Repeat the listing exactly. Any picture in it should be left out of the copy.

================================

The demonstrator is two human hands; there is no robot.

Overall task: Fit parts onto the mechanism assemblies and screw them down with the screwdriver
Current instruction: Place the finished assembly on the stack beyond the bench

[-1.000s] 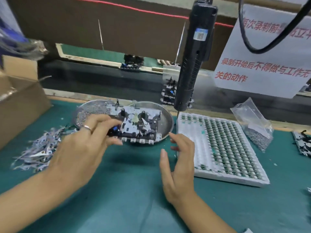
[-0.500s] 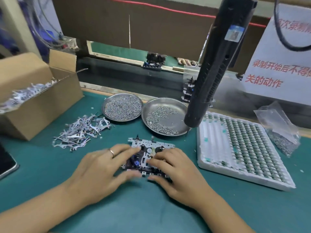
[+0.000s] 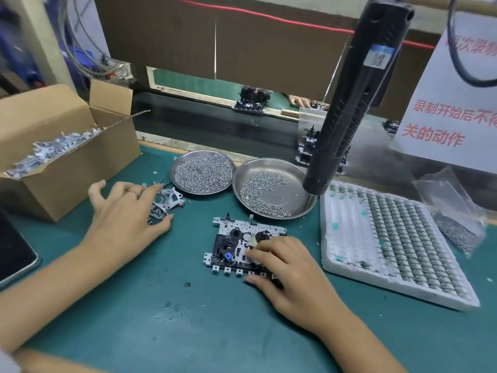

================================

SOLUTION TO THIS TASK
The demonstrator is two human hands; there is no robot.

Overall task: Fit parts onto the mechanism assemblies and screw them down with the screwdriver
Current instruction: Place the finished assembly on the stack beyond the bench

[-1.000s] 
[-0.500s] 
[+0.000s] 

The exercise calls for nothing more.